Patient Privacy and Data Security in the Era of AI-Driven Healthcare
Siddhi Gawankar, Saranya Nair, Vilis Pawar, Abhijit Vhatkar, Pravin Chavan
Abstract
As artificial intelligence (AI) becomes increasingly integrated into healthcare systems, concerns about patient privacy and data security have become paramount. This paper examines the implications of AI-driven technologies on patient privacy and data security, focusing on theoretical frameworks and practical approaches to mitigate risks and enhance protections.
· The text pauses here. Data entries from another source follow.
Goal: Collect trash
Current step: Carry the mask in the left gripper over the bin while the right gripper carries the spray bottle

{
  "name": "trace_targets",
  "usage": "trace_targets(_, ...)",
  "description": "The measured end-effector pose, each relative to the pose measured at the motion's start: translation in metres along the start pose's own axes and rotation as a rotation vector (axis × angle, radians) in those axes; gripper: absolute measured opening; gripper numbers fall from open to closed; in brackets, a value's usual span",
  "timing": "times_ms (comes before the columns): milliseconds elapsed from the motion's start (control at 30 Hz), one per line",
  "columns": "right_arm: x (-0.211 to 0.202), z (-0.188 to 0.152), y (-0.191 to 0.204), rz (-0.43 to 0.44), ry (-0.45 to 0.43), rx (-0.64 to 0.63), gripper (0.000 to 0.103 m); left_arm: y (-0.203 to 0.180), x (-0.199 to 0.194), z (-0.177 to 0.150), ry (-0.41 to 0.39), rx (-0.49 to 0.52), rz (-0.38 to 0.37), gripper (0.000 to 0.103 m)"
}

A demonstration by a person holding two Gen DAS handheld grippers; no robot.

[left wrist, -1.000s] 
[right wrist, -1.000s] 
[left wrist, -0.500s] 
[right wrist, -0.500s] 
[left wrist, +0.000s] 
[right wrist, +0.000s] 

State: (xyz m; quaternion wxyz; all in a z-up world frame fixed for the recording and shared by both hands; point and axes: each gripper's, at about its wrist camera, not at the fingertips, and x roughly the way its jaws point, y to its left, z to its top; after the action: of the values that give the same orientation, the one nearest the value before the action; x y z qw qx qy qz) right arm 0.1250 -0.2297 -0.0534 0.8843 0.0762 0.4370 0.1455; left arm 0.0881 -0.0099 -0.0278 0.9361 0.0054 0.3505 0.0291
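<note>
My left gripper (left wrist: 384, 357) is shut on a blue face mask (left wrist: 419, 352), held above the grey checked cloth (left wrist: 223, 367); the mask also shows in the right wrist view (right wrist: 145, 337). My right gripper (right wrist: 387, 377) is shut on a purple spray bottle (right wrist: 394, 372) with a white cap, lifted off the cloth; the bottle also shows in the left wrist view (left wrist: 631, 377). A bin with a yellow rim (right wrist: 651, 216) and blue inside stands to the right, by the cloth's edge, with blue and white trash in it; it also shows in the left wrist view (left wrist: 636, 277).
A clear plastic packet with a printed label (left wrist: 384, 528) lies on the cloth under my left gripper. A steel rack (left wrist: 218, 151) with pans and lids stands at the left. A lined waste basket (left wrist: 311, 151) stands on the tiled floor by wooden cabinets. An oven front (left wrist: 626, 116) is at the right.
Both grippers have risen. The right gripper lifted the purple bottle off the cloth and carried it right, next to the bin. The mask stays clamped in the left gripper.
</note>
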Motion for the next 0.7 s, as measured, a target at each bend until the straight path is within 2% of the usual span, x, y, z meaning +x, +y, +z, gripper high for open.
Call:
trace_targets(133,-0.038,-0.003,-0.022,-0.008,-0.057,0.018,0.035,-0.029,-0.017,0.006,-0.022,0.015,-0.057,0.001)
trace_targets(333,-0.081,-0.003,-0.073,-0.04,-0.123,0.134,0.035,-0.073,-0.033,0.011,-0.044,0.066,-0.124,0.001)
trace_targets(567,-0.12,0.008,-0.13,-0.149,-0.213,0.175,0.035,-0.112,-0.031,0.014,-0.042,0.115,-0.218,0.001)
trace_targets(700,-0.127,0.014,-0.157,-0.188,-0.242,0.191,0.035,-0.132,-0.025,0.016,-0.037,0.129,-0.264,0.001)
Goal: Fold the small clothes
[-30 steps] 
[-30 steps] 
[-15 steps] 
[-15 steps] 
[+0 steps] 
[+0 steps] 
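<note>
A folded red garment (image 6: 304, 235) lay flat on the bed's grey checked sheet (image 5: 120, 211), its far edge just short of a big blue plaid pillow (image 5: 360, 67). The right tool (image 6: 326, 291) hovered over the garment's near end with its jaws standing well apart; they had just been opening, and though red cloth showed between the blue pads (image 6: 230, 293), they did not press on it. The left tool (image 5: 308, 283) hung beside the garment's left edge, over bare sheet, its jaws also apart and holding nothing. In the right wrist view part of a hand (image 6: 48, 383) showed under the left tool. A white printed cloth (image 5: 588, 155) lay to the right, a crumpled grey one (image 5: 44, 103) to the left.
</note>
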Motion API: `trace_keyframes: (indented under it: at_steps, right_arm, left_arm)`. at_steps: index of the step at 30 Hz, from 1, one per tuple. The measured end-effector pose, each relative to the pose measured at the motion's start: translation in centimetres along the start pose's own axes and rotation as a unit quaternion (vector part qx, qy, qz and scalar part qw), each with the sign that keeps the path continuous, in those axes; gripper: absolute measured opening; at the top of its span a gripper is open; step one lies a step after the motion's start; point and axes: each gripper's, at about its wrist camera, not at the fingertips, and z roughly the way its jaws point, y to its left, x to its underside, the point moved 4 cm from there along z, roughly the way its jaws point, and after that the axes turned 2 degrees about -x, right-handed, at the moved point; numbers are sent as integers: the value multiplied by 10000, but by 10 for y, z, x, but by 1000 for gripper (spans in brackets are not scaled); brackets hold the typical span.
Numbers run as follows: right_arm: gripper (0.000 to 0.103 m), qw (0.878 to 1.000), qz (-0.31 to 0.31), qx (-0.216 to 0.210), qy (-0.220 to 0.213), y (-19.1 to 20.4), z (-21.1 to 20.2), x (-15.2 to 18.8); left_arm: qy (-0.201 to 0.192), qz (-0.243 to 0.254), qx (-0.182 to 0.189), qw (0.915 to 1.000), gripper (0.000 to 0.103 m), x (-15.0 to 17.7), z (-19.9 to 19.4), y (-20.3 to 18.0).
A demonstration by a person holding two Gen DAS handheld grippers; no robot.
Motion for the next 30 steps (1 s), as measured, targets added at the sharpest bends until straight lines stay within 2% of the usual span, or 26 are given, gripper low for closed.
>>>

Through a comprehensive literature review, theoretical models, and ethical analyses, this study suggests ‘Integrated Security and Ethics Model.’ This framework addresses the dynamic nature of AI, the integration of ethical considerations into security practices, and the need for comprehensive governance and risk management strategies. The findings highlight the importance of balancing the benefits of AI in healthcare with the protection of patient privacy and data security. The proposed framework offers actionable guidance for policymakers, healthcare providers, and AI developers to ensure that AI technologies are implemented responsibly and ethically. Future research directions, policy implications, and practical recommendations are also discussed. This study contributes to advancing the understanding of patient privacy and data security in the context of AI-driven healthcare, aiming to foster a safer and more ethical AI ecosystem in healthcare settings.